Parte prima. La flessibilità. Dall'industrialismo al post – industrialismo

Occupazione, lavoro e diseguaglianze sociali nella società dei servizi

1) Apogeo e caduta delle classe operaia della grande industria

A metà anni Settanta in Europa e negli altri paesi dell'Occidente sviluppato, si concluse un

trentennio di crescita economica senza precedenti (la golden age) e di grandi miglioramenti delle

condizioni di lavoro e di vita. Ci fu una crescita dell'occupazione ed il tassi di disoccupazione dei

paesi europei scesero fino a l'1.5% a metà anni Sessanta. La forte mobilità settoriale si realizzò in

poco più di una generazione grazie a un profondo ricambio della forza lavoro: imponenti

immigrazioni interne e internazionali sostituirono le donne, che si dedicarono in maggior misura al

lavoro familiare, i più giovani, che proseguirono negli studi, e gli anziani, che cominciarono a

godere di un migliore sistema pensionistico. Il volume della produzione cresceva e i salari dei

lavoratori aumentavano. Infine si affermava il Welfare state che ridusse le insicurezze nel mercato

del mercato del lavoro con le indennità di disoccupazione e le pensioni e contribuì ad accrescere il

benessere delle famiglie dei lavoratori fornendo gratuitamente un crescente volume di servizi

sanitari, educativi e sociali. Cresce la dimensione media delle imprese, in particolare nell'industria

manifatturiera (gigantismo industriale → anni Sessanta e Settanta ). La percentuale dei piccoli

imprenditori e lavoratori in proprio, artigiani e commercianti, in qualche paese raggiunge livelli

molto bassi da far pensare ad un'imminente scomparsa del lavoro indipendente, mentre i liberi

professionisti aumentarono. Si raggiunse la massima diffusione del sistema di produzione taylorista

e fordista che prevede la standardizzazione del lavoro operaio in compiti ripetitivi da affidare a

lavoratori cui si richiedono solo disciplina e resistenza psicofisica. Ciò consentì l'inserimento di

manodopera senza esperienza né socializzazione al lavoro industriale. La burocratizzazione delle

imprese e dei servizi pubblici e la diffusione delle macchine per ufficio e dei centri di elaborazione

dati provocarono la parcellizzazione anche di molte mansioni non manuali e una forte crescita di

impiegati esecutivi addetti a lavori monotoni, ripetitivi...Negli anni Sessanta i sociologi parlano di

“operaio affluente” per descrivere i giovani operai che adottavano stili di vita simili a quelli dei

giovani di ceto medio e si mostravano poco propensi alla conflittualità e alla militanza sindacale.

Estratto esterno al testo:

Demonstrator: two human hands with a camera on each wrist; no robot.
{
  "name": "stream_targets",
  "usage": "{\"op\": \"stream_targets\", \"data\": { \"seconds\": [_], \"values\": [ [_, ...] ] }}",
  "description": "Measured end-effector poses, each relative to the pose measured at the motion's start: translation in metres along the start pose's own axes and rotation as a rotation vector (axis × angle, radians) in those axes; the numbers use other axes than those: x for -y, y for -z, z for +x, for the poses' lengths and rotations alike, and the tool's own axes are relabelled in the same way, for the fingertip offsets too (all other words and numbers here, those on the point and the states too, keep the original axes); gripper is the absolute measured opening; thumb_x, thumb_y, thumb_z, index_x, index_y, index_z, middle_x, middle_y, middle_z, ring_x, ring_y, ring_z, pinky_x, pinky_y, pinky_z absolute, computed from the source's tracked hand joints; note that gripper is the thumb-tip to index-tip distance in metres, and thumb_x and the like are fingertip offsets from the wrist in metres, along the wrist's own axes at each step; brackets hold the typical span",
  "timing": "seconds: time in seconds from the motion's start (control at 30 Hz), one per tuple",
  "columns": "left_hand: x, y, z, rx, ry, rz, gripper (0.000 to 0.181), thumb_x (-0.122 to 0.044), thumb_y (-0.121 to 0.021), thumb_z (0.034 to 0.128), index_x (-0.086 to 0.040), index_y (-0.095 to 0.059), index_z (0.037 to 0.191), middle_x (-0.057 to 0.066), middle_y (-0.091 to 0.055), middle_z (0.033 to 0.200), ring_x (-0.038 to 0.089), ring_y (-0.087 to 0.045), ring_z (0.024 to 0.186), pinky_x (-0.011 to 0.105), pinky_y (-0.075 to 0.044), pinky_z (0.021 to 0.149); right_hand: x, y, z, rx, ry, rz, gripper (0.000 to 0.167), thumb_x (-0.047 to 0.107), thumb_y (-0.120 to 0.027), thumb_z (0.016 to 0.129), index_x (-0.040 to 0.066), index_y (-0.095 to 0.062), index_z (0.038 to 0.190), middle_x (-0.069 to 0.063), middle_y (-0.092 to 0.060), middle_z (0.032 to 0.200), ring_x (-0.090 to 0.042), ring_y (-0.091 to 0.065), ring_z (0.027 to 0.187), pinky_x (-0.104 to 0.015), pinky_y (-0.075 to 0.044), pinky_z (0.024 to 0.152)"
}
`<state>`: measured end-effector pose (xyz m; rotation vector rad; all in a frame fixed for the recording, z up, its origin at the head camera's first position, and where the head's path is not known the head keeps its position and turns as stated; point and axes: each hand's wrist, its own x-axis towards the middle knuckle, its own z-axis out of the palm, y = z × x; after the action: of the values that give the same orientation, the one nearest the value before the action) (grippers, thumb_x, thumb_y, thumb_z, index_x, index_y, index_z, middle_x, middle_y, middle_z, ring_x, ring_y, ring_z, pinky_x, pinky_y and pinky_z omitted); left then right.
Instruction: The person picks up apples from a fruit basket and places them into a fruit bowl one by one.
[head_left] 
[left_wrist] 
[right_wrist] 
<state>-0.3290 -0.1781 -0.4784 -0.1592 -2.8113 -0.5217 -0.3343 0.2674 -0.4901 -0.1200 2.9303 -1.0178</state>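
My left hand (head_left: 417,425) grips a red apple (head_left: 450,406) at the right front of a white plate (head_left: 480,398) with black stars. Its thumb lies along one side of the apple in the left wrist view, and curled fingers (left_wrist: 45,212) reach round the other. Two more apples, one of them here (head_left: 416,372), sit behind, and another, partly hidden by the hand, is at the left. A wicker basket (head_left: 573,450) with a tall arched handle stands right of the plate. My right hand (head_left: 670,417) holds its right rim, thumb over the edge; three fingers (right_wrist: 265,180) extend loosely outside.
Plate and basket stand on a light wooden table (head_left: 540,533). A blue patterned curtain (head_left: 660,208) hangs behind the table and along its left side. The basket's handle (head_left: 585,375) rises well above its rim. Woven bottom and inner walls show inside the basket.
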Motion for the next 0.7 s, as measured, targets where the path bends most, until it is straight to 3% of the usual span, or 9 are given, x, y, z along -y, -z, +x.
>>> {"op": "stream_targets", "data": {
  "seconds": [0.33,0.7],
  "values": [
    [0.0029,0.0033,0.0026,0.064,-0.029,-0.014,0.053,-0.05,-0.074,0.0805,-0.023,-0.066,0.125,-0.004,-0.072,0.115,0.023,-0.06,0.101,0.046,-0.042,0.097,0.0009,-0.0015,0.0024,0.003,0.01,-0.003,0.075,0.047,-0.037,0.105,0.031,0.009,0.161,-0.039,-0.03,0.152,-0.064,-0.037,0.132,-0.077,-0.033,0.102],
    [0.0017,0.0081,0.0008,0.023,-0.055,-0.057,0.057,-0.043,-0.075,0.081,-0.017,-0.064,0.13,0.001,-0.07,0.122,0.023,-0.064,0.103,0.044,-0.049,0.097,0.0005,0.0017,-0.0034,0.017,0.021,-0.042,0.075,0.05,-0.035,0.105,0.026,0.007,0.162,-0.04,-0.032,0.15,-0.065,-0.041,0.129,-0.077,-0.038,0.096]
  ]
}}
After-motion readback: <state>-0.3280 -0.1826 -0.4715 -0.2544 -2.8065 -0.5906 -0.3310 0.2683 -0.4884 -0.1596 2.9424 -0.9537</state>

Nel dopoguerra ci fu un ciclo di lotte: dal '69 scoppiò un movimento di scioperi che sorprese le

organizzazioni sindacali ed il sistema taylorista si rivelò fragile.

Le conquiste sindacali e politiche furono importanti in tutti i paesi europei: si consolidò il modello

di occupazione caratterizzato da un contratto a tempo pieno e indeterminato e dall'integrazione

organizzativa nell'impresa, ed in caso di perdita del lavoro l'intervento pubblico offriva ampie

tutele, inserendo i disoccupati in generosi programmi di sostegno del reddito.

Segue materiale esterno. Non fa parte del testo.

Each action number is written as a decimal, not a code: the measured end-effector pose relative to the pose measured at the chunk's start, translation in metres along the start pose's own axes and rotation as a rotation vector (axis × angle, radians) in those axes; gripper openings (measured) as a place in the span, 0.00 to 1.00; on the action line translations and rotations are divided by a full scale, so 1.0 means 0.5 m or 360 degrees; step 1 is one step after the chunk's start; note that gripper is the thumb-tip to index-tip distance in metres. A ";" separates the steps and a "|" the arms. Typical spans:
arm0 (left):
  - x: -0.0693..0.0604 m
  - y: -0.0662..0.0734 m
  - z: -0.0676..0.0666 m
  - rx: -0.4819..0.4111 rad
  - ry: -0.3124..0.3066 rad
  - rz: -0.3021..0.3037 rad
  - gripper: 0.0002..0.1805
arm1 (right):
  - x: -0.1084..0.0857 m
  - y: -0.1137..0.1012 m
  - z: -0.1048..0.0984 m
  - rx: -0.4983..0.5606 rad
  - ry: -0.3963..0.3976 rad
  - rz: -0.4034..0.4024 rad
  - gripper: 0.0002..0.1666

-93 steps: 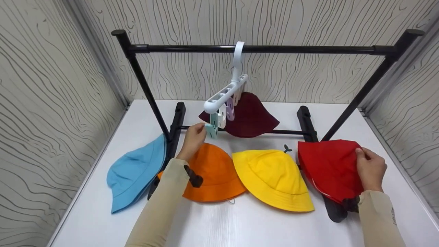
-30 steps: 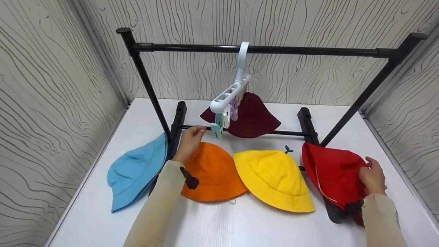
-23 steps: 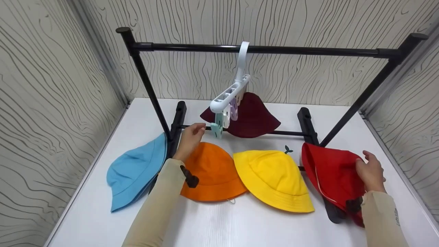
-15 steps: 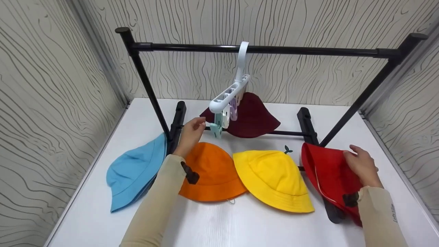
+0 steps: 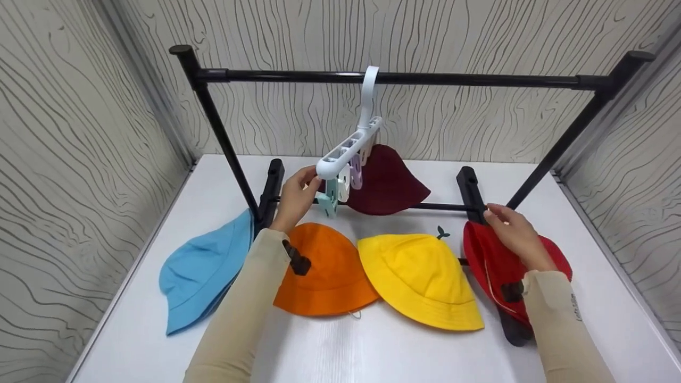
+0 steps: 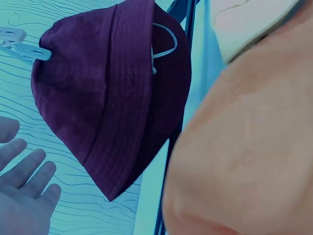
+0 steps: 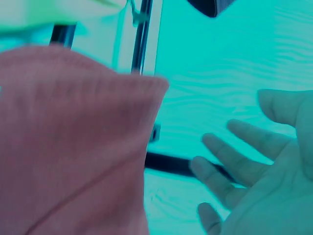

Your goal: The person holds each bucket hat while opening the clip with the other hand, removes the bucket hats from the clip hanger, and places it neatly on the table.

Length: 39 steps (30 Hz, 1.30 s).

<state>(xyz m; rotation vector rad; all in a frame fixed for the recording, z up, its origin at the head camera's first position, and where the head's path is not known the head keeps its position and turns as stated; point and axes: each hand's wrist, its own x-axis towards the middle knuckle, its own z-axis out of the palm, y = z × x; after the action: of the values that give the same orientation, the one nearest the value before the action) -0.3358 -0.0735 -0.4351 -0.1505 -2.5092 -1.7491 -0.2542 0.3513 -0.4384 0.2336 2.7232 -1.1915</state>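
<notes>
My left hand (image 5: 298,198) is raised beside the near end of the white clip hanger (image 5: 346,151); in the left wrist view its fingers (image 6: 34,169) are spread and hold nothing. A teal clip (image 5: 327,201) hangs just right of it; whether they touch cannot be told. Over the red bucket hat (image 5: 556,252) reaches my right hand (image 5: 513,234), partly covering it. Straight, parted fingers (image 7: 239,159) show in the right wrist view. The maroon hat (image 5: 385,183) hangs at the hanger's far side, a clip (image 6: 34,51) on its crown in the left wrist view.
The black rack's top bar (image 5: 468,80) carries the hanger. On the white table (image 5: 340,351) lie a blue hat (image 5: 207,271), an orange hat (image 5: 330,271) and a yellow hat (image 5: 425,276) with a green sprout. Rack feet (image 5: 471,186) stand behind.
My left hand, earlier pinching the teal clip, has let go and risen to the hanger's end. My right hand has released the red hat and moved left and away over it.
</notes>
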 end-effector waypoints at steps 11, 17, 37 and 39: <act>0.024 0.029 -0.005 -0.0110 0.0016 0.0096 0.24 | 0.033 -0.098 0.061 0.0070 0.0193 -0.0322 0.41; 0.032 0.055 -0.002 -0.0054 -0.0052 0.0157 0.27 | 0.053 -0.139 0.086 0.0113 0.0258 -0.0473 0.40; 0.144 0.021 0.063 -0.0085 -0.0144 0.0357 0.24 | 0.090 -0.268 0.173 0.0178 0.0334 -0.0663 0.32; 0.139 0.035 0.066 -0.0080 -0.0160 0.0357 0.24 | 0.093 -0.276 0.176 0.0162 0.0329 -0.0662 0.32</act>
<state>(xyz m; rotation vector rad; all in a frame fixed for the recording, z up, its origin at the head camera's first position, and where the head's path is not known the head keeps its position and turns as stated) -0.4028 -0.0340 -0.4218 -0.5140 -2.4035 -1.7538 -0.3203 0.1975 -0.4089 -0.2244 2.9889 -1.4848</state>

Il sistema economico dell'Europa occidentale non fu più in grado di far fronte alla crescente rigidità

e al maggior costo del lavoro anche per i due schok petroliferi del 1974 e del 1979, che causarono

un forte aumento dei costi dell'energia. La recessione provocò un aumento della disoccupazione e la

classe operaia della grande industria cadde.

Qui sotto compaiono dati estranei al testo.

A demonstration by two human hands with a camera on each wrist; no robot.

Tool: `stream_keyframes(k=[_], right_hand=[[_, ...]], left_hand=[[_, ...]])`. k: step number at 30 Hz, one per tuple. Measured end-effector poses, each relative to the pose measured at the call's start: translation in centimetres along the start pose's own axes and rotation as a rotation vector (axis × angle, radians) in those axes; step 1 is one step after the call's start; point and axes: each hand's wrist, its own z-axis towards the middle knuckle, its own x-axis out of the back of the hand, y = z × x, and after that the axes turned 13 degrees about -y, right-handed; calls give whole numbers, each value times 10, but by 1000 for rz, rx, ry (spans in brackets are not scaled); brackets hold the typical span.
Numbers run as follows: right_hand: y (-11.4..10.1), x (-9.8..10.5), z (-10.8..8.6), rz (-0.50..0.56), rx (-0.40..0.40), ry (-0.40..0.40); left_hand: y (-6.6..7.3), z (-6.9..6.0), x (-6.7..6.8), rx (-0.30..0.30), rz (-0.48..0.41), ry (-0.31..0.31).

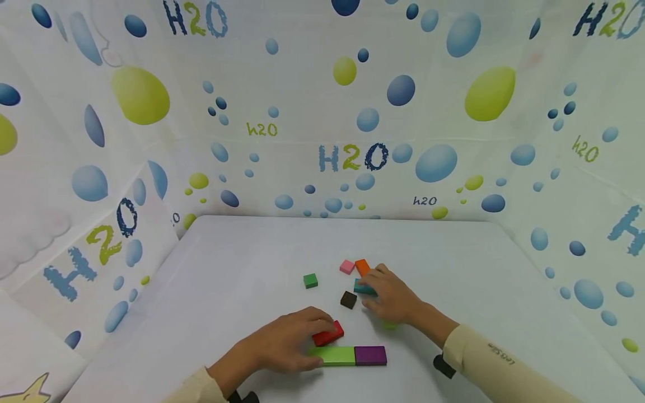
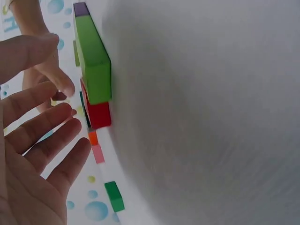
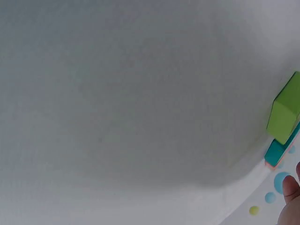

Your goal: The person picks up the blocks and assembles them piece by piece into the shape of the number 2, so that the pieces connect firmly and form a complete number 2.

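Observation:
In the head view my left hand (image 1: 288,341) hovers by a red block (image 1: 328,334) and a long light-green block (image 1: 336,356). The left wrist view has its fingers spread loosely, apart from the red block (image 2: 100,115). A purple block (image 1: 370,355) lies end to end with the light-green one. My right hand (image 1: 395,298) reaches over a teal block (image 1: 364,287), its fingers partly covering that block. In the right wrist view only a thumb (image 3: 290,189) and a bit of hand show, apart from the teal block (image 3: 273,153). A yellow-green block (image 1: 389,324) sits under this hand, mostly hidden.
Near the right hand lie an orange block (image 1: 362,267), a pink block (image 1: 346,267) and a dark brown block (image 1: 349,300). Farther left is a green block (image 1: 310,280). A white table (image 1: 242,252) bears everything, with patterned cloth (image 1: 297,101) hanging behind and at the sides.

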Motion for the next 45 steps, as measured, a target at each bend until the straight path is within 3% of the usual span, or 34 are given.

2) Deindustrializzazione e terziarizzazione

Il passaggio dall'agricoltura all'industria fu vissuto favorevolmente perché consentì un netto

miglioramento delle condizioni di lavoro e di vita, nonostante i costi psicologici dell'inurbamento o

dell'immigrazione. La disoccupazione diminuì perché le donne ridussero la loro partecipazione al

mercato del lavoro. Traumatico fu il processo di deindustrializzazione e terziarizzazione, non solo

perché la chiusura delle grandi fabbriche precedette il decollo dell'occupazione nei servizi, ma

anche perché le nuovi occasioni di lavoro nei servizi non erano adatte alle caratteristiche personali e

alle qualificazioni professionali degli ex operai industriali (il tasso di disoccupazione crebbe sino a

superare il 10% negli anni Novanta/nell'Europa orientale si raggiunsero tassi oltre il 15%per

parecchi anni). Per ridurre i costi del lavoro e/o aumentare la flessibilità, le grandi imprese

cominciano ad affidare parte del proprio ciclo produttivo a piccole unità, che operano spesso al di

fuori del sistema delle garanzie consolidatosi nell'età dell'oro. All'inizio del nuovo millennio la

domanda di lavoro si concentra sempre pi nel terziario. Il paese più industrializzato rimane la

Germania, seguita dall'Italia e solo nell'Europa orientale il lavoro manuale rimase prevalentemente

industriale.

I processi di terziarizzazione sono diversi da un paese all'altro, pur essendo condizionati da un

cambiamento tecnologico e una crescita economica simili. Solo la minor parte dei lavoratori del

terziario fornisce servizi alle imprese, perché la componente maggioritaria è quella dei servizi alle

persone: dalla sanità, all'istruzione, dalla sicurezza al divertimento, dalla distribuzione commerciale

alla ristorazione. Ora il volume complessivo dell'occupazione nei paesi occidentali dipende in

larghissima misura proprio dall'occupazione nei servizi per la persona; gran parte di questo tipo di

servizi è fornita da dipendenti pubblici, che nell'Europa occidentale sono in forte crescita dalla fine

degli anni Settanta perché l'accresciuto peso politico della classe operaia aveva provocato uno

sviluppo della cittadinanza sociale e l'aumento della spesa pubblica. Nella società dei servizi quel

che fa la differenza nel livello dell'occupazione è proprio la posizione delle donne.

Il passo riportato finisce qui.